1. The paper discussed in my previous two blog posts, "The Genomic Formation of South and Central Asia" uses a time per human generation of 28 years.
2. This time is derived from a paper by one of the authors, "
A genetic method for dating ancient genomes provides a direct estimate of human generation interval in the last 45,000 years", P. Moorjani et. al. That paper comes up with an estimate of 26-30 years, from which the mid-value is used.
3. "The Genomic Formation...." uses this human generation time of 28 years in two places.
...we estimate that the time of admixture between Iranian agriculturalist-related ancestry and AASI ancestry in the three Indus_Periphery samples was 53 ± 15 generations ago on average, corresponding to a 95% confidence interval of about 4700-3000 BCE assuming 28 years per generation
....Using admixture linkage disequilibrium, we estimate a date of 107 ± 11 generations ago for Iranian agriculturalist and AASI-related admixture in the Palliyar, corresponding to a 95% confidence interval of 1700-400 BCE assuming 28 years per generation.
4. Here we notice something. (107 + 11) generations * 28 years = 3304 years. The Iranian agriculturalist and AASI admixture in the (modern)
Palliyar dates to 1300 BCE to 700 BCE.
5. Moreover, if we go with the generation time measured with the !Kung, 25.5 years - the lower end of P. Moorjani's estimation, it only makes it worse for the idea that all this admixture happened around the collapse of the Indus Valley Civilization.
6. The ancestry of the Indus_Periphery samples may likewise become too late for the archaeological record of agriculture.
PS: Note that for the Indus_Periphery, the date is 53 ± 15 generations prior to the date of the Indus_Periphery samples, i.e., prior to 3100-2200 BCE.
PPS: The life expectancy at birth in the Paleolithic is estimated to be 33 years per Wiki. The per generation time of 28 years means that the average age of a woman relative to the birth of her children is 28 years. E.g., if women uniformly bore children at ages 20, 24, 28, 32 the generation time would be (20 + 24 + 28 + 32)/4 = 26. You can see that women would be bumping up into the life expectancy. On the other hand, what is important is actually the conditional life expectancy, which is the life expectancy of women who survived up to at least one live birth, which may be better than that 33 years. Still, one would think that in the Paleolithic, women in the 18-28 age group would have more children than the women 28-38 age group, if only for the reason that there's more of them.
PPPS:
The Wiki that gives the Paleolithic life expectancy at birth also says "Based on the data from modern hunter-gatherer populations, it is estimated that at 15, life expectancy was an additional 39 years (total 54)"" Supposedly after surviving birth the probability of reach age 15 was 0.6.

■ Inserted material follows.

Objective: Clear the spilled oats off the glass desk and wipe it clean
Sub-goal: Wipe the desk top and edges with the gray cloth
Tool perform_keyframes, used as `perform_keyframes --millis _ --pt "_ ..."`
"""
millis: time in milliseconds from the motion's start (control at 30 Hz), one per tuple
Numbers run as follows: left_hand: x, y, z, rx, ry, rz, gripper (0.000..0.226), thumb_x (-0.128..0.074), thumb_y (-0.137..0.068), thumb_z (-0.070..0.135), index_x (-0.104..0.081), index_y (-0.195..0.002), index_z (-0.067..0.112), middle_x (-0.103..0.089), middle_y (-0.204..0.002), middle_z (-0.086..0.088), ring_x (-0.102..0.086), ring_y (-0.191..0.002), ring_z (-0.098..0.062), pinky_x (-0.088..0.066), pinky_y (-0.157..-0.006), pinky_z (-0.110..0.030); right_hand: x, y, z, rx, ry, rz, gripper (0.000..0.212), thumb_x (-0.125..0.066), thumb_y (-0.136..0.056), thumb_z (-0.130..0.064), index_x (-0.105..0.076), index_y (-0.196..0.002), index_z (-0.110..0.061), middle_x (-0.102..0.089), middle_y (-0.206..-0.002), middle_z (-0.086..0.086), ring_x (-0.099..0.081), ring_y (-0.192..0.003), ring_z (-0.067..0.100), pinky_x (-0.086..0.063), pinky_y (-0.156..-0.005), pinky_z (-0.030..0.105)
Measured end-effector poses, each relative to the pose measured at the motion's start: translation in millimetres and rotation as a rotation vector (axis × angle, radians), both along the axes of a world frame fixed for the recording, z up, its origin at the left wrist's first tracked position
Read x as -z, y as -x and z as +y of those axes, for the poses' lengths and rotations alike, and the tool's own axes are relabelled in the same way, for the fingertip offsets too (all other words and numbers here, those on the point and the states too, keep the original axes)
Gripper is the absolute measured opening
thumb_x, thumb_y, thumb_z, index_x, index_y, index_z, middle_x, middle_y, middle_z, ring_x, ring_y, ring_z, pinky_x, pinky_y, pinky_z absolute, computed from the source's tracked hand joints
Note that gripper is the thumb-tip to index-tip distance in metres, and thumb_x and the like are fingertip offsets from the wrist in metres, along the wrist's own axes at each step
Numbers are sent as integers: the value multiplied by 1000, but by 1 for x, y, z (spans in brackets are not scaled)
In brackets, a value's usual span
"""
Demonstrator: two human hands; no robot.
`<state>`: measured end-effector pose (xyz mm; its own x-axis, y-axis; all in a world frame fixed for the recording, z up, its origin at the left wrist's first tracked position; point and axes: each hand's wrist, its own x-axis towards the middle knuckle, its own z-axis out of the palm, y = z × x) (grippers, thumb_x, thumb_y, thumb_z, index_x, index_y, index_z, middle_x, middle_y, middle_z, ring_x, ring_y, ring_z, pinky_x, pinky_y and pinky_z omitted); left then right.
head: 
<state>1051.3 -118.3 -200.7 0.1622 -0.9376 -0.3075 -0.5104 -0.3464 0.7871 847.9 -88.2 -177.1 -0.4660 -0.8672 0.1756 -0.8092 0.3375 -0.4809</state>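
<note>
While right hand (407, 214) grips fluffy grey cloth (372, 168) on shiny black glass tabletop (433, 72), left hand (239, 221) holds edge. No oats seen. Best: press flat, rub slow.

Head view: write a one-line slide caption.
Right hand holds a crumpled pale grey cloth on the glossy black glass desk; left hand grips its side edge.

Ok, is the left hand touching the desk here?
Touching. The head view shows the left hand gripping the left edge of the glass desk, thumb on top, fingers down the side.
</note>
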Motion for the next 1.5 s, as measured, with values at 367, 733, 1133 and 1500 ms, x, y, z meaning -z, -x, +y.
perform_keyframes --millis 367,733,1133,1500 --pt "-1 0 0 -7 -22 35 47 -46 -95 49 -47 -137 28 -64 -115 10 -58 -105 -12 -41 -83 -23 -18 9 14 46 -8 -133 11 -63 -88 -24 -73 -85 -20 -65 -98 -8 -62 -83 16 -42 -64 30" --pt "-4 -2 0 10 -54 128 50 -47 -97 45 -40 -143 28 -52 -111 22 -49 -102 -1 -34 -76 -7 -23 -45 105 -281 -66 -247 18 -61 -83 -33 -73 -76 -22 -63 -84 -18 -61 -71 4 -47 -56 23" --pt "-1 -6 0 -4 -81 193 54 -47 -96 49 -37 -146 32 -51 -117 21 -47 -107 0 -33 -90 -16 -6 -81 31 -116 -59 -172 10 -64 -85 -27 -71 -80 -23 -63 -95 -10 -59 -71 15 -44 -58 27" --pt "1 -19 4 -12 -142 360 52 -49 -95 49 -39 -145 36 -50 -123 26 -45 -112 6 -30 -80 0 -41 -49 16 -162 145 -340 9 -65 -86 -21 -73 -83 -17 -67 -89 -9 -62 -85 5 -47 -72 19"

A paper linked at the Wiki gives (figure 10) the yearly mortality rate ("Proportion that die") of the Aché people of Paraguay. The yearly mortality rate starts at 0.10 around birth, and rapidly falls to 0.02 between five and ten years of age (the curves are different for males and females). It then remains steady between 0.01 and 0.02 until age 40, after which it starts rising fairly rapidly. A cohort of 100 women aged 20 years would reduce to 86 by age 30, and 74 by age 40 if the annual mortality rate ("proportion that die") was 0.015.
In comparison, in 2013, per WHO data, globally, the adult mortality rate - the probability of dying between ages 15 and 60 - was for men 0.182 and for women 0.121.
Also note that if women were having a lot of babies, and if the population was growing very slowly if at all, then there must have been a corresponding number of deaths.